> Directions: The exercise calls for a faithful copy of all the data.

_ _ _ _ _

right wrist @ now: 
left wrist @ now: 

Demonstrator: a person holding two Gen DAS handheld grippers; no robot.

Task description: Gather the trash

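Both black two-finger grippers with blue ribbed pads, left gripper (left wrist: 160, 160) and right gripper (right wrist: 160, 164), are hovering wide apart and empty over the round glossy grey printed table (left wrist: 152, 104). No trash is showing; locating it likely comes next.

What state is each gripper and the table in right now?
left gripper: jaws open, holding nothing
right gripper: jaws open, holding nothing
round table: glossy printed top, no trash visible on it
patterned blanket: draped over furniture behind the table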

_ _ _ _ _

> Answer for the task:
right wrist @ now: 
left wrist @ now: 

Demonstrator: a person holding two Gen DAS handheld grippers; no robot.

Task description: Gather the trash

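Both black two-finger grippers with blue ribbed pads, left gripper (left wrist: 160, 160) and right gripper (right wrist: 160, 164), are hovering wide apart and empty over the round glossy grey printed table (left wrist: 152, 104). No trash is showing; locating it likely comes next.

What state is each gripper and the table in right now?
left gripper: jaws open, holding nothing
right gripper: jaws open, holding nothing
round table: glossy printed top, no trash visible on it
patterned blanket: draped over furniture behind the table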

The answer given above is the complete response.